| Task to complete |
The whole listing is to be reproduced exactly as given.
##### Excerpted records
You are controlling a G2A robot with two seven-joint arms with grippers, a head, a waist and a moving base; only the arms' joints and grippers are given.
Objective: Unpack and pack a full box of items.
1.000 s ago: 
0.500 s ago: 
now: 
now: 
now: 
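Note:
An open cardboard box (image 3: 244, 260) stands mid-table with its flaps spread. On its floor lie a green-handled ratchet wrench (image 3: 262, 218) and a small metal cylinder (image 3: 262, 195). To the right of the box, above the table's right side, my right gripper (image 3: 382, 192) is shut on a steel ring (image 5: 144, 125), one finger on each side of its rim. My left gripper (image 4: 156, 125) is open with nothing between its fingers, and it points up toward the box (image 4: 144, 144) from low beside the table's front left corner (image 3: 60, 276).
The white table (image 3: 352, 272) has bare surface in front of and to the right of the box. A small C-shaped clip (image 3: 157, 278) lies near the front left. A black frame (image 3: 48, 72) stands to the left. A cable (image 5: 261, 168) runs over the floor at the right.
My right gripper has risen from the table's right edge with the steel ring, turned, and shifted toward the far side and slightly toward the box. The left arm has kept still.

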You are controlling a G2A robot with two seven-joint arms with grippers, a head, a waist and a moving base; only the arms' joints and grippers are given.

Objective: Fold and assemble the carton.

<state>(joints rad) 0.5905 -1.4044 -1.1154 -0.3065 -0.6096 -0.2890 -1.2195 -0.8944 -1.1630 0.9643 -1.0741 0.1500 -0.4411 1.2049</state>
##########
| Answer section |
You are controlling a G2A robot with two seven-joint arms with grippers, a head, a waist and a moving base; only the arms' joints and grippers are given.
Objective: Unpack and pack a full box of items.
1.000 s ago: 
0.500 s ago: 
now: 
now: 
now: 
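Note:
An open cardboard box (image 3: 244, 260) stands mid-table with its flaps spread. On its floor lie a green-handled ratchet wrench (image 3: 262, 218) and a small metal cylinder (image 3: 262, 195). To the right of the box, above the table's right side, my right gripper (image 3: 382, 192) is shut on a steel ring (image 5: 144, 125), one finger on each side of its rim. My left gripper (image 4: 156, 125) is open with nothing between its fingers, and it points up toward the box (image 4: 144, 144) from low beside the table's front left corner (image 3: 60, 276).
The white table (image 3: 352, 272) has bare surface in front of and to the right of the box. A small C-shaped clip (image 3: 157, 278) lies near the front left. A black frame (image 3: 48, 72) stands to the left. A cable (image 5: 261, 168) runs over the floor at the right.
My right gripper has risen from the table's right edge with the steel ring, turned, and shifted toward the far side and slightly toward the box. The left arm has kept still.
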
You are controlling a G2A robot with two seven-joint arms with grippers, a head, a waist and a moving base; only the arms' joints and grippers are given.

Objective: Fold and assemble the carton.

<state>(joints rad) 0.5905 -1.4044 -1.1154 -0.3065 -0.6096 -0.2890 -1.2195 -0.8944 -1.1630 0.9643 -1.0741 0.1500 -0.4411 1.2049</state>

With this, the output is complete.